The document, written by the state-run Ukrainian Computer Emergency Response Team (CERT), describes “at least two successful attack attempts,” one of which began on March 19, just days after Ukraine joined the European power grid. in an effort to end dependence on Russia.
After publication, Victor Zhora, the deputy head of the State Special Service for Digital Development in Ukraine, described the private report as “preliminary” to Wired, calling it a “mistake”.
Successful or not, the cyber attacks on Ukraine’s power grid represent a dangerous continuation of Russian aggression against Ukraine through a hacking group known as Sandworm, which the United States has identified as Unit 74455 of Russian military intelligence.
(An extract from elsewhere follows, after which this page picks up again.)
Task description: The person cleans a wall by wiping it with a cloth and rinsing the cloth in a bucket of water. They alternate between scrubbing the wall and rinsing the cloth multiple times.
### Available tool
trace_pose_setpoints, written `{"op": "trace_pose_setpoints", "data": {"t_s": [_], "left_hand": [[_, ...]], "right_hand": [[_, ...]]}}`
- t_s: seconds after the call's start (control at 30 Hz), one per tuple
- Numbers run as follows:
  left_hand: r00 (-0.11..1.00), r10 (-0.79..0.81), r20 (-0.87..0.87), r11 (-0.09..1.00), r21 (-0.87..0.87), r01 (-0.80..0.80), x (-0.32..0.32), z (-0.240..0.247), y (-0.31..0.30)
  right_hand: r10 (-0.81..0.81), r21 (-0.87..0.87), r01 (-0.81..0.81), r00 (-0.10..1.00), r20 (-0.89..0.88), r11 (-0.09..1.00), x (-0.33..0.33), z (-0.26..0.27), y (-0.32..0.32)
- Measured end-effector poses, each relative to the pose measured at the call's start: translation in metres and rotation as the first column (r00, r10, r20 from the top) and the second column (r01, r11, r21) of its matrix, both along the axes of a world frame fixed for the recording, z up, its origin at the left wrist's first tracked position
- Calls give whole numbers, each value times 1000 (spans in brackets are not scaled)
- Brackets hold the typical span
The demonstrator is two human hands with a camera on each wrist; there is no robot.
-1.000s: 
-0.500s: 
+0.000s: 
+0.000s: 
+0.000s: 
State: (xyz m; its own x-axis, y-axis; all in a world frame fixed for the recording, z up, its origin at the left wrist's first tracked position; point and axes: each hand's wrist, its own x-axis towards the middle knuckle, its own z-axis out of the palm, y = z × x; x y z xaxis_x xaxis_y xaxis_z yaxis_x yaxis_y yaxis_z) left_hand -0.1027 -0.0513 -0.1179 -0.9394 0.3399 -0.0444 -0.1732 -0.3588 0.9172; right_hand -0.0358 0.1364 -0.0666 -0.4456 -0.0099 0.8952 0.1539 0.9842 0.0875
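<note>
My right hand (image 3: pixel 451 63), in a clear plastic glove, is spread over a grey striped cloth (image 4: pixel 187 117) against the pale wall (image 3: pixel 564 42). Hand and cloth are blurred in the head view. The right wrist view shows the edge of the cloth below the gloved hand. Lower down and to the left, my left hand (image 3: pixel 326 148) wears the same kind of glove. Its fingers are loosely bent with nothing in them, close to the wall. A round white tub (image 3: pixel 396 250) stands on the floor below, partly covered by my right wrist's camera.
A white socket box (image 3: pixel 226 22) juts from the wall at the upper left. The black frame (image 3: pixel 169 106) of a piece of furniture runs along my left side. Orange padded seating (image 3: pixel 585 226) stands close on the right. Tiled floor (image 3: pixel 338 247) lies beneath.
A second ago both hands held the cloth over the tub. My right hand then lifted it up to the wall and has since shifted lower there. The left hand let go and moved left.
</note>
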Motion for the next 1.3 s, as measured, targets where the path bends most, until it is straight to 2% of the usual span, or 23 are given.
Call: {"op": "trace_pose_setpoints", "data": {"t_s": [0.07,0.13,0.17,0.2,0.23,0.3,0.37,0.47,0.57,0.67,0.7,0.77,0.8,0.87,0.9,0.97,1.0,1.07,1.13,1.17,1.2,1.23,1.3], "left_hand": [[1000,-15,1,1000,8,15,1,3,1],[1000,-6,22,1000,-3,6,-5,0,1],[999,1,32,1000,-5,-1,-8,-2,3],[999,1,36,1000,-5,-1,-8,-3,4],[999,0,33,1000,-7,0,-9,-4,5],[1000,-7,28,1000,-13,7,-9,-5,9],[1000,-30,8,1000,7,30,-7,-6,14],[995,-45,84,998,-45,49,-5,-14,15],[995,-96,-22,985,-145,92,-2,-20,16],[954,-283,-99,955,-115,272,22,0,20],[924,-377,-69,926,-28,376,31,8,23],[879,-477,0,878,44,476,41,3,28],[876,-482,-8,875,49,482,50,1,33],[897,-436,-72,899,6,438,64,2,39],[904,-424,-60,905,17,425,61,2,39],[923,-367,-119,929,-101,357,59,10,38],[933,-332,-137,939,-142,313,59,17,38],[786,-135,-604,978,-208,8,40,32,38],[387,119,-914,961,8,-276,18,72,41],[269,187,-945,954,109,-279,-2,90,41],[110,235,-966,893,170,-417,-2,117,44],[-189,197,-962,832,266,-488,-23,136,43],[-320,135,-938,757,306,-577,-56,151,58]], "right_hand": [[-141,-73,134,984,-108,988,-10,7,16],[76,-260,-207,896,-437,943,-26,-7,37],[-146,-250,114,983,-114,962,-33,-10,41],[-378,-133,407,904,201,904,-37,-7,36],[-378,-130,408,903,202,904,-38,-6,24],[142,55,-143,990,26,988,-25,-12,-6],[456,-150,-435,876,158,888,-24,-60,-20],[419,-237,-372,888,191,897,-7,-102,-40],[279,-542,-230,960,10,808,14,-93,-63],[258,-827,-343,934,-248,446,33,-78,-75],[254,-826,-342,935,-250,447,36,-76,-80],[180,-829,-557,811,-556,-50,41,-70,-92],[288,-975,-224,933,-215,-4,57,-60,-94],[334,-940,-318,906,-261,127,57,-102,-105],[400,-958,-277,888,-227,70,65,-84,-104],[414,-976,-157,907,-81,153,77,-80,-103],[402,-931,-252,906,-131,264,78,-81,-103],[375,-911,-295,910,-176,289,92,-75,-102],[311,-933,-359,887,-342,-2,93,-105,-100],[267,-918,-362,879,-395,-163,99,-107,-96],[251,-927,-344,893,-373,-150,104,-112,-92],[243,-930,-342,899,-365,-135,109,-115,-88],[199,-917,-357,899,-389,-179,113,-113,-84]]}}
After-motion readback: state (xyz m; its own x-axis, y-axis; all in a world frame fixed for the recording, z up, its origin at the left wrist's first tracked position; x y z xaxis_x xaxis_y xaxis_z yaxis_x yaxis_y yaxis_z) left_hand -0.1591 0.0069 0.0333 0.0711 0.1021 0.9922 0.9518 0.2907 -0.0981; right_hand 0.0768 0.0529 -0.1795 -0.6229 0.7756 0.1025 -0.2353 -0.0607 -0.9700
Hackers believed to be working for Russian intelligence previously disrupted the power system in Ukraine in both 2015 and 2016. While the 2015 attack was largely manual, the 2016 incident was an automated attack carried out using malware known as Industroyer. . The malware that researchers found in the 2022 attacks is called Industroyer2 because of its similarity.
“We are dealing with an adversary who has drilled us into cyberspace for eight years,” Zhora told reporters on Tuesday. “The fact that we have been able to prevent it shows that we are stronger and better prepared [than last time]†
ESET analysts have dissected Industroyer2’s code to map out its capabilities and goals. The hackers tried not only to cut the power, but also to destroy computers that the Ukrainians use to run their electrical grid. That would have cut off the ability to quickly get power back online using the power company’s computers.
In previous cyber attacks, Ukrainians were able to quickly regain control within hours by reverting to manual operations, but the war has made that extremely difficult. It’s not that easy to send a truck to a substation when enemy tanks and soldiers can be nearby and the computers have been sabotaged.
“If they are openly waging war on our country and beating Ukrainian hospitals and schools, there’s no point in hiding,” Zhora said. “Once you hit Ukrainian homes with missiles, you don’t have to hide anymore.”
Given Moscow’s successful track record of aggressive cyber-attacks against Ukraine and the rest of the world, experts anticipated that the country’s hackers would emerge and wreak havoc. United States officials have warned for months of escalation from Russia as it struggles in the ground war with Ukraine.
Over the course of the war, Ukraine and the United States have both blamed Russian hackers for using multiple windshield wipers. Financial and government systems have been affected. Kiev has also been the target of denial-of-service attacks, rendering government websites useless at key moments.
However, the Industroyer2 attack marks the most serious known cyberattack in the war to date. Ukrainian cybersecurity officials are working with Microsoft and ESET to investigate and respond.
It is one of the few publicly known incidents where government-backed hackers have targeted industrial systems.
The first came to light in 2010, when it was revealed that malware known as Stuxnet was created — allegedly by the United States and Israel — to sabotage Iran’s nuclear program. Russian-backed hackers have also reportedly launched several such campaigns against industrial targets in Ukraine, the United States and Saudi Arabia.
The article was updated to note that a Ukrainian official described the earlier UA-CERT report as “preliminary” and an “error”.